院長ブログ
遠隔診療
2020年4月15日|院長ブログ
コロナ肺炎の影響もありオンラインで患者の診察できるしくみが進んでいて、私もやってみようかなと思っています。
オンライン診療については、90年代の終わりから、すでに遠隔医療の取り組みがはじまっていました。
私は20年近く前、当時「日本で初めて」という遠隔診療の実験を見たことがあります。
2001年ですが、大阪駅近くのホテルでネパールの病院と日本とを衛星インターネット回線でつなぎ、手術の画像や音声を送る実験をしました。
参加者は10人程度で医者ばかり。パソコンが得意で、かつ、途上国の医療に興味がある、という非常にマイナーな興味を持った人たちの集まり(全員男性、ある意味オタク)でした。
ネパールの地方の病院を援助している医療NGOが企画したもので、 医者が日本にいながら、ネパールの病院に アドバイスや指示を送って、的確な診断や手術ができるようにしようという考えでした。
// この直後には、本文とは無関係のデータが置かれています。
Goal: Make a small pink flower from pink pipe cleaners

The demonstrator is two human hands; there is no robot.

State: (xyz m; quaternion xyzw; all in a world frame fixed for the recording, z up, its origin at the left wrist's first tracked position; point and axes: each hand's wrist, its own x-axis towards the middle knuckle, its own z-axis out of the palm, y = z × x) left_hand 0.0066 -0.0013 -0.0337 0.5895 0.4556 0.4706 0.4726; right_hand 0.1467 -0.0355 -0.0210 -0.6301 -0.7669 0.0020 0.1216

日本にいる私たちのパソコン画面に、ネパールの病院の部屋の様子が映し出され、現地の病院のスタッフの顔が次々と 映し出されました。
「おお~っ!」
現地でパソコンのセットアップをしてくれた医者に「聞こえますかあ?」と質問すると、
「・・・」
5秒くらい遅れて「聞こえますよお」と返事が。
新生児の腹部レントゲン写真を読んだり、子供のそけいヘルニアの手術など診たり
ネパールの病院でのX線写真を確認したり、手術の様子が日本にいる私たちにも伝わりました。
手術は、赤いものが見えて、なにかやっているんだろう、程度はわかりました。
ただ実際の手術指導はとてもムリ。
例えば手術中に出血を起こして、それを見て日本で止血の指示を出して、とやっていたら、対応が遅すぎて、おそらく患者は死んでしまうでしょう。
当時最速のISDN回線ですが通信速度に限度があるので、動画はコマ送り。開発されて間もないソフトウエアは、ウインドウズ98のOSで動くのですが、パソコンがメモリーオーバーですぐ止まる。何度も再起動。
今から考えると実用には遠かったです。
「ネパールの病院と日本をつないで医療をした日本初のケースだ!」と参加者は喜んでいましたが、大の大人(医者でPCオタク)が集まってワイワイやっていました。
ちょっと離れて見ていた私には、糸電話を作った小学生が 声が聞こえることを発見して喜んでいるような感じでした。